Unfortunately I am the kind of person who can’t say no. I don’t have the heart to say no. But since my yes was spoken half hearted, it makes me try to avoid meeting that lady. Everytime I happens to meet her, I wave to her and make thousand of excuses of not to chat with her for fearing she might remember the matchmaking stuff and tries to set his friend with me.
I know they meant well.
I oftently asked why I remain single when it seems I am having quite a good life and having good personality. People, especially mothers, think there must be something missing in my life and they should therefore help me find a husband.

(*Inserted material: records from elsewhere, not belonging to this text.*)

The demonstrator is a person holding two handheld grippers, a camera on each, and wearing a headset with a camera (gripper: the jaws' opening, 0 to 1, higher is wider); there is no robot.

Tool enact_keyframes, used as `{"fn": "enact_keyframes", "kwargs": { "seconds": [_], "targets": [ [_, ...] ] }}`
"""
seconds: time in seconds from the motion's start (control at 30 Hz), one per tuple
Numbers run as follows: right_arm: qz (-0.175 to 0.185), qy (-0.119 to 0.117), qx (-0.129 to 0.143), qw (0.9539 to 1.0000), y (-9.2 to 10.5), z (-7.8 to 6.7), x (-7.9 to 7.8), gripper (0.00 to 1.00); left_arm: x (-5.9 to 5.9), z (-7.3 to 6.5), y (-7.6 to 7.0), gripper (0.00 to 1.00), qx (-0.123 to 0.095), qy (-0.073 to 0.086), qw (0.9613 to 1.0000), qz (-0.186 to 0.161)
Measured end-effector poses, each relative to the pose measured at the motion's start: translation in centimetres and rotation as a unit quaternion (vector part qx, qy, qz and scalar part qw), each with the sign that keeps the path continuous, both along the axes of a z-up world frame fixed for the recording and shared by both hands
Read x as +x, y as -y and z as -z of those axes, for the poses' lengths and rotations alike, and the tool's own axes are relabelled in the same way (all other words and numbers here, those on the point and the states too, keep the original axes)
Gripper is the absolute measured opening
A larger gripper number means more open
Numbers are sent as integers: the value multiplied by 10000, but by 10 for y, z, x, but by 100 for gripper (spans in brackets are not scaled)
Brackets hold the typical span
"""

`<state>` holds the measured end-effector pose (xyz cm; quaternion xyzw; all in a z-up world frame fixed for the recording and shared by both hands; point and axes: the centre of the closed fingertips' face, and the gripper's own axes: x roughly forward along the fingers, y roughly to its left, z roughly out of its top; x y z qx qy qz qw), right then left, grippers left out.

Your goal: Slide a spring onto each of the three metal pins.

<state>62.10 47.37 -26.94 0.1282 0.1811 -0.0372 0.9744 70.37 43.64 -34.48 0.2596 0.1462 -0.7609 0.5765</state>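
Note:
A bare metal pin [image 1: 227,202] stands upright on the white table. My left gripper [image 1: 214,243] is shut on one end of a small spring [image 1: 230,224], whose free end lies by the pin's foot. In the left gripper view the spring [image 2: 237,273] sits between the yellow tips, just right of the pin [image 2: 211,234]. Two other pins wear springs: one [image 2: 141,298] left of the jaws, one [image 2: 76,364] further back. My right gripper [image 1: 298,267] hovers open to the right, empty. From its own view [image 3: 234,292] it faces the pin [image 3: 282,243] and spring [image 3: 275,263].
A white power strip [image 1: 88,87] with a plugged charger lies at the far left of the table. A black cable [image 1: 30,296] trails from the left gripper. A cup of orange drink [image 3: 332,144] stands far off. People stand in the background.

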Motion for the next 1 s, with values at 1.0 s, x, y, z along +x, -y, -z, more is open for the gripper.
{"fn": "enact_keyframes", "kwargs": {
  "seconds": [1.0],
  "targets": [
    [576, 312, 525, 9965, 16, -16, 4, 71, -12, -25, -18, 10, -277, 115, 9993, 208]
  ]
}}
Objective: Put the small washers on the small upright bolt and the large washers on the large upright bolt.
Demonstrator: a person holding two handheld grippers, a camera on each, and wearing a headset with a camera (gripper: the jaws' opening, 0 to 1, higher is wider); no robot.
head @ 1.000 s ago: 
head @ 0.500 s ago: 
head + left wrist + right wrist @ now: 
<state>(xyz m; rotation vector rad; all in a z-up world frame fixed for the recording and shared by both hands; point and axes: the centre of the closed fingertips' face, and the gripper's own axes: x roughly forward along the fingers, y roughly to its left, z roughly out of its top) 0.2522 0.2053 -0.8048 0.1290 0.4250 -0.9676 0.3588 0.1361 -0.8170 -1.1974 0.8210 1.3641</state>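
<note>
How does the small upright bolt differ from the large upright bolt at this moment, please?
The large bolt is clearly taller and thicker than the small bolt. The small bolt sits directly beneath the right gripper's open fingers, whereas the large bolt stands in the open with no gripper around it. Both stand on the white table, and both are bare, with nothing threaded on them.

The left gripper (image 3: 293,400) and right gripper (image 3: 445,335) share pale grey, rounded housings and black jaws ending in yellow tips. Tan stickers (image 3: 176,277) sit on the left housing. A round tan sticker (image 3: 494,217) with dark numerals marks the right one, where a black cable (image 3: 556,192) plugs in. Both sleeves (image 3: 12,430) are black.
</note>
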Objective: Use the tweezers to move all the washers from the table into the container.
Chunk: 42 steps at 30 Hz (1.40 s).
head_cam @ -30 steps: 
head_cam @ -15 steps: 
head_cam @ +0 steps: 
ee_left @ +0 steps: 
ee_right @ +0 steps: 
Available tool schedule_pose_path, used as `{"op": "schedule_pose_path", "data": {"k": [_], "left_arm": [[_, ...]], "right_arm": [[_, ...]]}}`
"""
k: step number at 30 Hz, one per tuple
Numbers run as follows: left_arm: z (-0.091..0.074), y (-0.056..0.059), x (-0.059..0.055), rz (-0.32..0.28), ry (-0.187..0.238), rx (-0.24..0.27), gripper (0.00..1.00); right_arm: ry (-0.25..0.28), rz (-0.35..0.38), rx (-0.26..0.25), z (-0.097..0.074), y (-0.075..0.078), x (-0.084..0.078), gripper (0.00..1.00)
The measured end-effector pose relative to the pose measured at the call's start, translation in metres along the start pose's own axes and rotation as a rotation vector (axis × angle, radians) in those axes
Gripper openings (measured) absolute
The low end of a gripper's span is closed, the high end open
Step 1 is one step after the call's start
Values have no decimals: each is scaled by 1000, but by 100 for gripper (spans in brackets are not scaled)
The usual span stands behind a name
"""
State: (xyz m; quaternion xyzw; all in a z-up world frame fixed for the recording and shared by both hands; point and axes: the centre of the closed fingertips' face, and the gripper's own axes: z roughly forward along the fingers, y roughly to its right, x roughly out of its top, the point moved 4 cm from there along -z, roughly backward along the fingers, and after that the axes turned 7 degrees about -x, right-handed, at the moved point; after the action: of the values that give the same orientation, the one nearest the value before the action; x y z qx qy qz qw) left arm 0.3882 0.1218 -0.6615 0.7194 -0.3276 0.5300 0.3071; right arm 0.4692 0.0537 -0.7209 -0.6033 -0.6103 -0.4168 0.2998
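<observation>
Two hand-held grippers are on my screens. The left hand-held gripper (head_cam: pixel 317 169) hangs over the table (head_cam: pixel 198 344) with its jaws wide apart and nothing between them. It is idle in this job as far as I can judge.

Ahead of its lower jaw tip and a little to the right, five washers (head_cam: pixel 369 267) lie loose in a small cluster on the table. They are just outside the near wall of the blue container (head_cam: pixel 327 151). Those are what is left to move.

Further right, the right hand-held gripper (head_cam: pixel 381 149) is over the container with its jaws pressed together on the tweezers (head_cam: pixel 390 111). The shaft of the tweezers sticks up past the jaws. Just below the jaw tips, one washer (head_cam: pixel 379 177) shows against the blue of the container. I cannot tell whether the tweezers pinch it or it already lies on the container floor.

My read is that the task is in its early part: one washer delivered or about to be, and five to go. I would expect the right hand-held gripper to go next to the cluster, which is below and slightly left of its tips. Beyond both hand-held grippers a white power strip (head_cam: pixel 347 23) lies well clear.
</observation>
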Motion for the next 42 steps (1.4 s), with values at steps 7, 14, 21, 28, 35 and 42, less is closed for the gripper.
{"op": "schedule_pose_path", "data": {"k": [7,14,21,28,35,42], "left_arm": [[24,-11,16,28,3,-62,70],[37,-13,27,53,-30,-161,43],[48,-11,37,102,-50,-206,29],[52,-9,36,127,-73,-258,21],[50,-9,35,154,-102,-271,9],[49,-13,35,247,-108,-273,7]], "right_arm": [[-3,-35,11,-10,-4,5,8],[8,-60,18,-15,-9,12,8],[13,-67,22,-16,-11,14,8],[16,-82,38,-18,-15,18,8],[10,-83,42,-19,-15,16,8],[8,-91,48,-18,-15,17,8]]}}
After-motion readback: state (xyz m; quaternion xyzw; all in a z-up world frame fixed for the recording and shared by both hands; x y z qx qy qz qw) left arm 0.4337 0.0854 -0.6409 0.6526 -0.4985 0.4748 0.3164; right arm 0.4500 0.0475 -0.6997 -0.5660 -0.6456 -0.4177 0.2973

What they don’t know is I dislike matchmaking for reason number two; I don’t feel I can go naturally on the process. Part of it is because I feel a burden to make it works. As if an obligation to the matchmaker who surely wishing it to success.
The result is I can’t enjoy it. I feel like an athlete expected to always win the gold medal in Olympic games.
The third reason is I feel like an item being valued by the guy who tries to find out if I am fitted for him or would make a good wife for him.
The fact is I don’t want to bother myself with it when I go on a date with a man. To me the most important thing is both have good time and enjoy the date. It is the thing that will let me know if I go on the next date or if I will decline it.
Well, I can say that I have been succeeding in avoiding those matchmakers.
Sort of..
I don't know why but it seems there are plenty stock of matchmaker. It feels that I just avoid one and soon bumping on another.. lol.
Just a little while ago..
“Keke, a friend of mine wants you to have this” said a friend.
I was too busy to think much about the envelope. I just took it and forgot all about it until I have got home. At night I opened it and I just laughed it out loud when I saw inside there was a letter that looks like a curriculum vitae. A guy whom I never known nor met sent it to me. He was giving his basic information and description of the woman he was looking for as a wife. .. Sorry I laugh but I found it funny and outrage.
Few days ago my cousin and her family visited my house. I was still at work at the time so I didn’t get to meet them. According to my parents, she really wanted to meet me. She can’t return to Indonesia all the time after she married her husband, an English man, and moved to England.
“She gave you something” said my mom.
I was excited as I thought it might be chocolate or perhaps even better, poundsterling.
But it was a CD. Inside is a recording of an English guy whose heavy Scottish accent gave my ears a dizzy.
I listened to him carefully. So he is my cousin’s brother inlaw. What does he want? Er, he was looking for a wife and he wishes it to be an Asian woman.
Somebody needs to pinch me hard!
Gosh! What should I do? Should I put a signage that says ‘please, please, don’t match Keke with any guy’.